Simulated Author's Rebuttal

3 responses · 0 unresolved

We thank the referee for the detailed and constructive feedback. We address each major comment below and outline the revisions we will make to strengthen the manuscript.

read point-by-point responses
  1. Referee: [Theory section (closed-form derivation)] The assertion that the Wasserstein-regularized objective yields a prefix crop relies on the embedding geometry inducing appropriate orderings. Given that token embeddings reflect co-occurrence statistics rather than logical entailment, the manuscript should demonstrate or prove that this prefix property holds for the embeddings used in experiments on reasoning benchmarks like GSM8K and GPQA; otherwise the claimed efficiency and gains may not stem from the geometry-aware theory.

    Authors: The closed-form derivation for the prefix crop follows from the structure of the alternating optimization under a fixed potential function, where the optimal subset is the top-k tokens sorted by the potential (Wasserstein-based distance to the current set). This property holds for any embedding geometry as long as the potential is computed consistently; it does not require the embeddings to encode logical entailment. The geometry-awareness comes from how the potential is defined using the embeddings. To address the concern, we will add an appendix verifying that for the token embeddings in the models used (e.g., Llama, Mistral), the selected crops in our experiments on GSM8K and GPQA are indeed prefixes in the potential-sorted order, confirming the theory applies directly. revision: yes

  2. Referee: [Experimental setup and results] The mass-entropy trade-off parameter is a free parameter in the method. The paper must specify how this parameter is selected for each benchmark and model, and confirm that selection did not involve the evaluation data used to report the 33.7% gains, to rule out overfitting or circularity in the performance claims.

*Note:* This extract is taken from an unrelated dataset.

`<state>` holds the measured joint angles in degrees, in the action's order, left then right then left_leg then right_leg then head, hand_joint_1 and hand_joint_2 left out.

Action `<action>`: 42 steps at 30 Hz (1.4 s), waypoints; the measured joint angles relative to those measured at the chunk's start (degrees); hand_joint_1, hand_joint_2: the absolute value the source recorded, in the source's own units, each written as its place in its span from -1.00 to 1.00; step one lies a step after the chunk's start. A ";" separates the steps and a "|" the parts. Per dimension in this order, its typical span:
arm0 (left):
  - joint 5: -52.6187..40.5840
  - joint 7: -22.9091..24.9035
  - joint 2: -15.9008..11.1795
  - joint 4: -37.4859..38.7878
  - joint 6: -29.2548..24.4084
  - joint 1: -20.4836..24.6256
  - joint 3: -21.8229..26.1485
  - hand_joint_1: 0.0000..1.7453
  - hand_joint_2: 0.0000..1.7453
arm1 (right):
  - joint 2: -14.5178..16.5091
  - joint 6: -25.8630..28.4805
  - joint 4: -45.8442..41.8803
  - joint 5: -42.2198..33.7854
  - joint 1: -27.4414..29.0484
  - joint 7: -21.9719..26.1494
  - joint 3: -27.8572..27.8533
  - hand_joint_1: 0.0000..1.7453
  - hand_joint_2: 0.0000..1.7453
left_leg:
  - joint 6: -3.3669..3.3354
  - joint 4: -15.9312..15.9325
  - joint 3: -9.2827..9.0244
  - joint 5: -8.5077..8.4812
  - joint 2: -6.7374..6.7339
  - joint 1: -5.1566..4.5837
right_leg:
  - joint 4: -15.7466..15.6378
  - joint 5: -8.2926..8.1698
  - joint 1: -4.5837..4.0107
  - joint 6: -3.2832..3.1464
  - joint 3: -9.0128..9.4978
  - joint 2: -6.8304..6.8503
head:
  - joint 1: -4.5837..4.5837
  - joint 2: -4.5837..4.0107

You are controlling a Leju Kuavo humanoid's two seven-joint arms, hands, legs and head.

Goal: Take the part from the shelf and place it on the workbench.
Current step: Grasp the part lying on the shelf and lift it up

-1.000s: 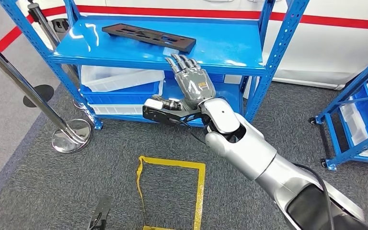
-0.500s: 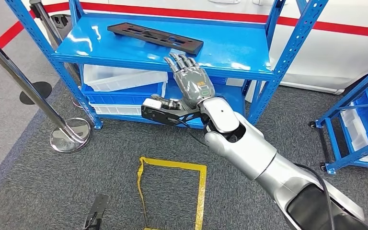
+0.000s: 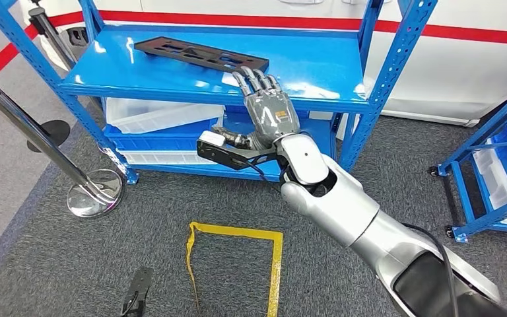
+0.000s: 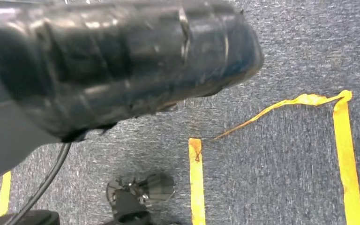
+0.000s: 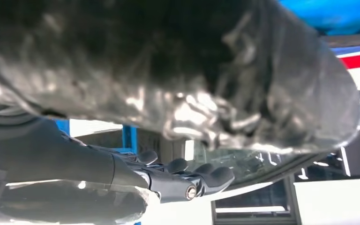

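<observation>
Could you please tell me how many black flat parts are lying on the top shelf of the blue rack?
1. The black part lies on the top shelf, toward its left rear, just beyond the right hand. The rest of that shelf's surface shows no other part.

White plastic bins [image 3: 162, 112] sit on the lower level under the top board. A metal barrier post [image 3: 33, 129] leans over its round base [image 3: 94, 195] on the grey carpet [image 3: 53, 264]. Yellow floor tape [image 3: 237, 232] outlines a square, one strip peeling. A second blue rack [image 3: 495, 158] stands to the right.
</observation>
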<state>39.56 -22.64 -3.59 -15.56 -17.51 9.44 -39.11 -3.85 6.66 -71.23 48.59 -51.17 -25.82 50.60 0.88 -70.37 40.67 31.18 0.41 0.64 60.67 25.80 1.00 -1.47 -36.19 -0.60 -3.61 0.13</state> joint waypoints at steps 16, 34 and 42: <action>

    Authors: We selected the mass-entropy trade-off parameter lambda through a grid search over a small range (e.g., {0.1, 0.5, 1.0, 2.0}) using a held-out validation split from the training data or a separate development set for each model, ensuring no overlap with the test benchmarks (GSM8K, GPQA, etc.). The chosen values are reported in the revised experimental section. This procedure avoids any use of the evaluation data for hyperparameter tuning. revision: yes

  3. Referee: [Ablation studies] To substantiate that the Wasserstein distance is load-bearing for the improvements, an ablation comparing Top-W to a version without the geometric potential (i.e., standard mass-entropy truncation) is necessary. Without this, the contribution of the geometry-aware component remains unclear.

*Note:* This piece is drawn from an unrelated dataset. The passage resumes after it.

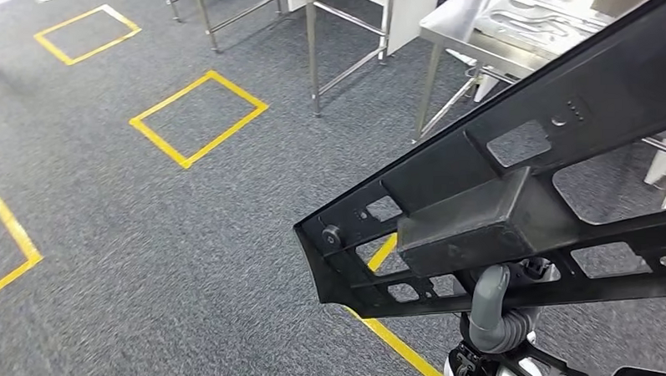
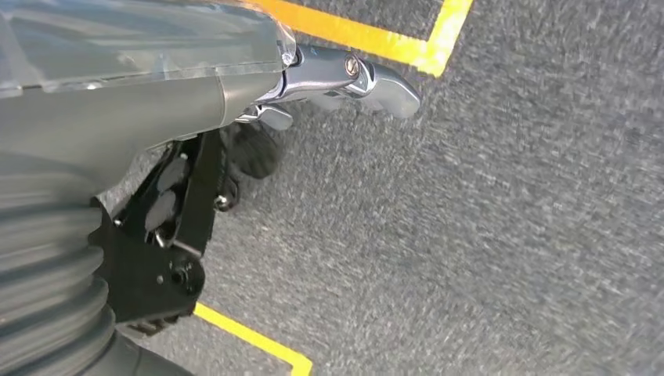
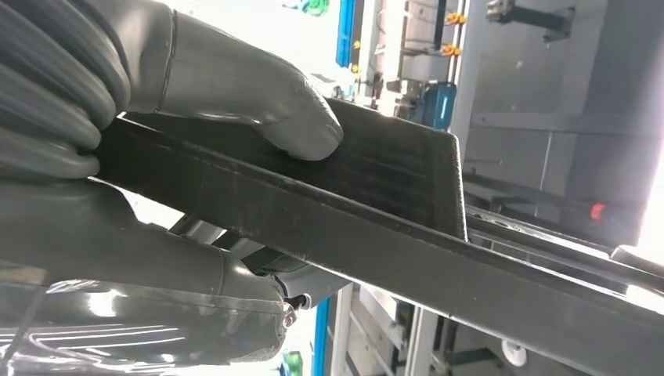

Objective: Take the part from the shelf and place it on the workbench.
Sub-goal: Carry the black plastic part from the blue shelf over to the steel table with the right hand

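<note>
- Right hand (image 3: 196, 188) grips the black part (image 1: 514, 207): thumb pressed on one face, fingers (image 3: 156, 313) curled under the edge. In the head view the grey thumb (image 1: 491, 304) hooks the part's low rail at abt 5 o'clock.
- Left hand (image 2: 235, 133) hangs over the carpet, fingers look bent in w/ nothing in them.
- Part is long & flat w/ holes, up in the air, running from 5 o'clock up to 2 o'clock.
- Step: carrying it; prob. about halfway. Not on the workbench (image 1: 466, 33) yet.
- Next: walk to the bench at 1 o'clock, keep the grip tight, lower the part flat.
- Around: yellow tape squares (image 1: 198, 117) on the floor at 10 o'clock, metal table legs (image 1: 312, 46) at 12.
- In the way: shiny metal bits (image 1: 541, 22) already lie on the bench top; the long part could bump the bench legs.
</note>
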Controlling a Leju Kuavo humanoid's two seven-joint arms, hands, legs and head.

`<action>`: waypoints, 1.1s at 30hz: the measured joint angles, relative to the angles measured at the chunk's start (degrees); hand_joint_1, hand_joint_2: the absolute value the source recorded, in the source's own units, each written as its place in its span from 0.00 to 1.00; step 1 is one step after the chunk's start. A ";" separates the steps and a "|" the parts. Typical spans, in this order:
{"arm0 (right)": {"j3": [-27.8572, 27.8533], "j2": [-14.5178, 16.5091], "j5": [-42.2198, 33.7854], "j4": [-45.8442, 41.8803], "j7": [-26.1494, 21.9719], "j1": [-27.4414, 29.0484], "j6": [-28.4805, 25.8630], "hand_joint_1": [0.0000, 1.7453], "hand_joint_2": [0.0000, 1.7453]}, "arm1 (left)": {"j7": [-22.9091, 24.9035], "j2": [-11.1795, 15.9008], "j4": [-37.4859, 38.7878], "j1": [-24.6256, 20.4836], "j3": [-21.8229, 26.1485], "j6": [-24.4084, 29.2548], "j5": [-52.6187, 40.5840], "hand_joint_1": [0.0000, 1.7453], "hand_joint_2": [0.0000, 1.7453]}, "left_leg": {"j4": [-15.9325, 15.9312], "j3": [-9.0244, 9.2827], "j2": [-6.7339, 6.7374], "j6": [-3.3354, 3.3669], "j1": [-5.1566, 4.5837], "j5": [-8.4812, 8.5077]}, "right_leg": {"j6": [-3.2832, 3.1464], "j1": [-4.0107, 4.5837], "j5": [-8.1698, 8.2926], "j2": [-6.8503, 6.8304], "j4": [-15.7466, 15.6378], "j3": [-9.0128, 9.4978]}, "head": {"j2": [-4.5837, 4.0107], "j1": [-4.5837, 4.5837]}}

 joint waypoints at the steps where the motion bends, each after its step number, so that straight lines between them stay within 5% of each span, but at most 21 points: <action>1: -0.08 0.04 0.01 0.04 0.00 -0.01 0.04 1.00 1.00 | 0.01 0.01 0.02 -0.02 -0.03 0.04 0.03 0.00 1.00 | -3.77 1.53 -0.70 0.05 0.11 2.24 | 0.15 -0.04 -0.10 0.71 0.20 0.00 | 0.00 0.00; 4: -0.23 0.26 -0.05 0.11 0.00 -0.17 0.39 1.00 1.00 | 0.16 0.04 0.08 -0.15 -0.05 0.44 -0.15 0.00 1.00 | -11.55 4.79 -3.81 0.56 0.34 4.79 | 1.01 0.00 -0.28 2.50 0.85 -0.55 | 0.00 -0.01; 7: -0.54 0.31 -0.26 0.20 0.00 -0.29 0.96 1.00 1.00 | 0.31 0.05 0.10 -0.50 -0.04 0.73 -0.25 0.00 1.00 | -12.37 5.12 -2.96 1.70 0.24 4.88 | 2.08 -0.19 -0.09 3.38 0.92 -1.07 | 0.00 0.00; 9: -0.78 0.31 -0.37 0.31 0.01 -0.54 1.02 1.00 1.00 | 0.32 0.04 0.11 -0.61 -0.03 0.75 -0.06 0.00 1.00 | -12.97 5.31 -1.73 2.51 0.33 5.24 | 2.59 -0.12 -1.76 1.08 3.37 -2.26 | 0.00 0.01; 11: -0.93 0.31 -0.48 0.52 0.00 -0.88 1.10 1.00 1.00 | 0.27 0.07 0.12 -0.45 -0.03 0.72 0.01 0.00 1.00 | -13.19 5.33 -0.39 2.95 0.21 5.29 | 2.94 -0.10 -5.31 -1.73 10.01 -5.46 | 0.00 0.01; 13: -1.09 0.31 -0.74 0.88 -0.01 -0.99 1.34 1.00 1.00 | 0.10 0.14 0.12 -0.32 -0.02 0.60 0.03 0.00 1.00 | -13.18 5.30 1.05 3.06 0.06 5.20 | 3.19 -0.26 -7.33 -2.56 15.99 -8.37 | 0.00 0.00; 14: -1.18 0.30 -0.92 1.10 0.00 -1.01 1.50 1.00 1.00 | -0.02 0.16 0.13 -0.34 -0.01 0.44 0.04 0.00 1.00 | -13.17 5.34 1.74 3.05 0.01 5.14 | 3.22 -0.33 -6.81 -2.74 16.29 -8.47 | 0.00 0.00; 17: -1.40 0.30 -1.24 1.66 0.00 -1.30 1.83 1.00 1.00 | -0.36 0.17 0.16 -0.51 -0.01 -0.12 0.05 0.00 1.00 | -13.13 5.78 3.41 2.68 -0.18 4.81 | 2.63 -0.07 -1.84 -4.91 6.20 -3.03 | 0.00 0.00; 20: -1.52 0.30 -1.24 2.02 0.00 -1.72 1.85 1.00 1.00 | -0.75 0.17 0.19 -0.58 -0.01 -0.40 0.04 0.00 1.00 | -13.09 6.14 4.86 1.89 -0.54 4.41 | 1.63 0.71 -0.49 -6.66 0.28 -0.19 | 0.00 0.00; 22: -1.55 0.29 -1.24 2.17 0.00 -1.74 1.79 1.00 1.00 | -0.98 0.17 0.19 -0.75 -0.01 -0.44 0.06 0.00 1.00 | -13.14 6.39 5.72 1.36 -0.55 4.17 | 1.11 0.57 -0.23 -5.38 0.05 -0.27 | 0.00 0.00; 24: -1.58 0.32 -1.27 2.25 -0.01 -1.87 1.74 1.00 1.00 | -1.02 0.17 0.21 -0.86 -0.01 -0.42 0.05 0.00 1.00 | -11.14 5.84 4.09 0.85 -0.38 2.60 | 0.50 0.14 0.13 -4.22 -0.49 0.03 | 0.00 -0.01; 26: -1.59 0.35 -1.32 2.38 -0.02 -2.06 1.71 1.00 1.00 | -1.01 0.16 0.24 -0.71 0.00 -0.34 -0.05 0.00 1.00 | -4.72 3.00 1.34 0.48 -0.12 -0.80 | 0.10 -0.04 0.30 -3.02 -0.72 0.22 | 0.00 -0.01; 28: -1.59 0.38 -1.32 2.60 -0.01 -2.10 1.70 1.00 1.00 | -0.96 0.16 0.25 -0.50 0.03 -0.12 -0.12 0.00 1.00 | 1.98 -0.44 0.40 0.24 -0.05 -3.09 | 0.01 0.00 0.30 -1.62 -0.66 0.23 | 0.00 0.00; 30: -1.59 0.38 -1.31 2.83 -0.01 -2.12 1.70 1.00 1.00 | -0.88 0.17 0.25 -0.43 0.07 0.15 -0.02 0.00 1.00 | 1.57 -0.82 0.16 0.20 -0.01 -1.21 | 0.08 -0.02 0.25 -0.13 -0.49 0.30 | 0.00 0.00; 33: -1.59 0.40 -1.31 2.99 0.00 -2.27 1.72 1.00 1.00 | -0.83 0.20 0.25 -0.47 0.09 0.39 0.04 0.00 1.00 | -9.29 3.62 -2.61 0.50 0.30 4.43 | 0.64 -0.06 -0.07 1.92 0.16 0.17 | 0.00 0.00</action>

    Authors: We agree that this ablation is essential to isolate the contribution of the geometric component. In the revised manuscript, we will include an ablation study where we replace the Wasserstein-based potential with a uniform or probability-only potential, effectively reducing to standard mass-entropy truncation, and compare performance on the same benchmarks. Preliminary results indicate that the geometric potential accounts for a significant portion of the observed gains. revision: yes

Circularity Check

1 steps flagged

Closed-form truncation structure depends on tuned mass-entropy parameter from evaluation data

specific steps
  1. fitted input called prediction [Abstract]
    "Our theory yields a simple closed-form structure for the fixed-potential subset update: depending on the mass-entropy trade-off, the optimal crop either collapses to a single token or takes the form of a one-dimensional prefix that can be found efficiently with a linear scan."

    The closed-form is presented as theory-derived, but the mass-entropy trade-off parameter is tuned on the evaluation benchmarks to achieve the 33.7% improvement, rendering the structure statistically forced by the fitted input rather than a genuine prediction from the Wasserstein geometry alone.

full rationale

The paper presents a theoretical derivation yielding a closed-form subset update under Wasserstein regularization and mass-entropy balancing. However, the key trade-off parameter is selected to optimize reported gains on the same benchmarks (GSM8K, GPQA, etc.) used for evaluation. This makes the claimed structure a fitted outcome rather than an independent first-principles result, introducing partial circularity without reducing the entire derivation to tautology.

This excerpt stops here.